# Moving to France!



## Jim Beam (Dec 19, 2017)

Yep. We fly out January 23 for a 5 year stay in southern France, longer if we want. My wife landed a job at ITER, the next generation fusion research reactor being built in southern France. I will most likely get a job there as well, but either way we're set, the pay and benefits are sweet. Check them out at iter.org. We have been working on this for over a year.

We will live somewhere near Aix en Provence. ITER is paying for the relocation, so we are bringing all of the shop tools. They will pay to move us back after 5 years, but we are open to the idea of just staying there if we like it enough. We are keeping our house here in the Jemez mountains as a rental.

What a refreshing change to go from working in the DOE nuclear weapons complex to working on developing clean fusion energy, perhaps mankinds' last best hope to save the planet. I am stoked!

Reactions: Like 2 | Way Cool 14 | +Karma 2


----------



## Tony (Dec 19, 2017)

Congrats Robert, sounds like a real sweet deal! Tony


----------



## ripjack13 (Dec 19, 2017)

Oh very nice. 

Parlez-vous français ?


----------



## barry richardson (Dec 19, 2017)

Congrats to you and your wife, sounds like the opportunity of a lifetime!


----------



## Tom Smart (Dec 19, 2017)

Will you adopt me?

Reactions: Funny 3


----------



## woodtickgreg (Dec 19, 2017)

Very cool, congrats to both of You! Now we will have members in France!

Reactions: Agree 1


----------



## Mike1950 (Dec 19, 2017)

congrats, Merry Christmas


----------



## CWS (Dec 19, 2017)

That's great Jim. I'm so glad things are working out for you. Good luck and Merry Christmas


----------



## ripjack13 (Dec 19, 2017)

Tom Smart said:


> Will you adopt me?



I keep asking @Don Ratcliff to adopt me....I'd rather live in Hawaii ....

Reactions: Funny 1 | Sincere 1


----------



## Tom Smart (Dec 19, 2017)

ripjack13 said:


> I keep asking @Don Ratcliff to adopt me....I'd rather live in Hawaii ....


They have better wine in France.
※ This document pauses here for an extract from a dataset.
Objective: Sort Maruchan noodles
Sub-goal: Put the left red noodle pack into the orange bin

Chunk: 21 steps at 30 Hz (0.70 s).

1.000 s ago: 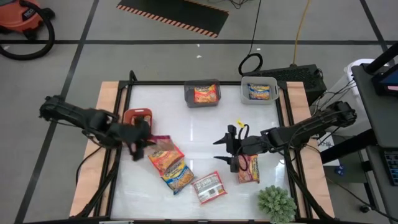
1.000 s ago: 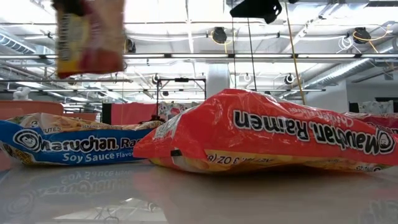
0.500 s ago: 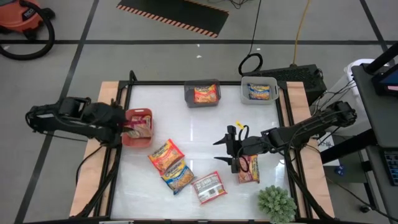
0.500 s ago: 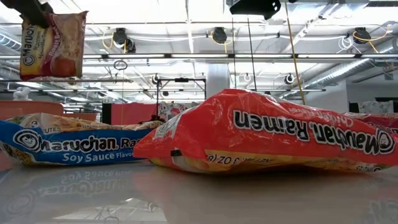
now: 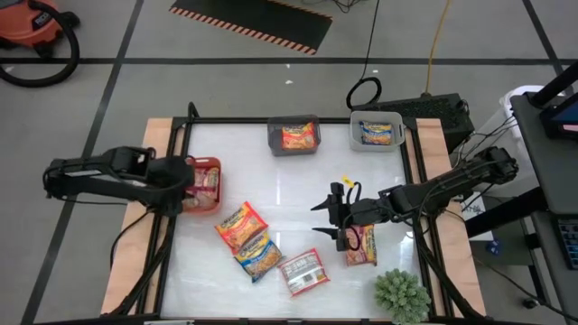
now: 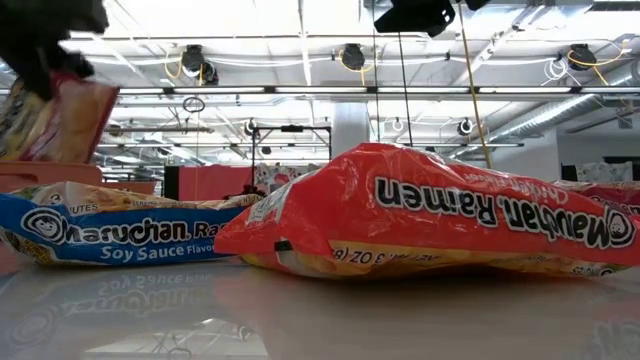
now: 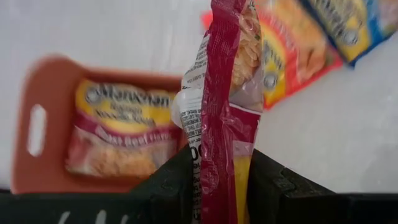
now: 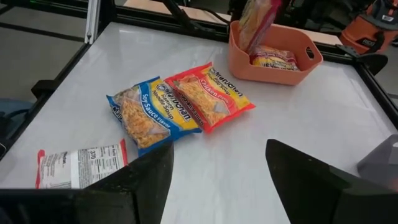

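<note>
Maruchan noodles are being sorted: the left claw is pinching a pink-trimmed packet upright over the red bin, where a matching packet is lying. Next probably: letting go. The right claw is hovering spread beside another packet on the counter.

On my counter, a red bin sits at its left edge, a grey bin and a white bin along its far edge, and a small green plant on its near right corner.
</note>
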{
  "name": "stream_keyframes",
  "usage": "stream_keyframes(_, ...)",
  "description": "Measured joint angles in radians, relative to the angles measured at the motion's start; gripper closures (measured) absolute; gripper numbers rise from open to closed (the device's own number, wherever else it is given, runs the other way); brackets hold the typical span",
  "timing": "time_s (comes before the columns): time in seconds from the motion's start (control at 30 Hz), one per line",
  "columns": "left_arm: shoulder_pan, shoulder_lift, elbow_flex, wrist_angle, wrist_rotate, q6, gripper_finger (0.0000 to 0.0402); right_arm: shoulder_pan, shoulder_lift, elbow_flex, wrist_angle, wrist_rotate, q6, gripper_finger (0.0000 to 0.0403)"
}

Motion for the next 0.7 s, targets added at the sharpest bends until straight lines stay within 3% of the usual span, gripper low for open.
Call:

The weather on the Med Coast is close to that in Hawaii. And you don't have to put up with @Don Ratcliff

Reactions: Agree 1 | Funny 5


----------



## TimR (Dec 19, 2017)

A big congrats to the two of you. Sounds like a great opportunity and chance to see a lot over 5 yr span. Look forward to hearing more once landed, so keep us posted!


----------



## TimR (Dec 19, 2017)

Jim, got me thinking. The carbon based power plants of today are seeing a huge retrenchment as it is, in favor of renewables like wind and solar. The world has turned its head on nuclear power, and France with all its nukes is probably leaning that way also. 

Encouraging that it’s happening in France, that’s for sure. These renewables that are now more viable due to advances in energy storage are steadily displacing even large baseload turbine/generators. Will be a boon to all industrialized and smaller nations if the fusion plant can be retrofitted into these coal/gas plants that still have many years left in them. Or for that matter, retrofit a nuke plant.Won’t be so good for the coal and natural gas industry, but I think we all hoped something sustainable would come around before we depleted all reserves, or irreparably damaged the environment in the process. 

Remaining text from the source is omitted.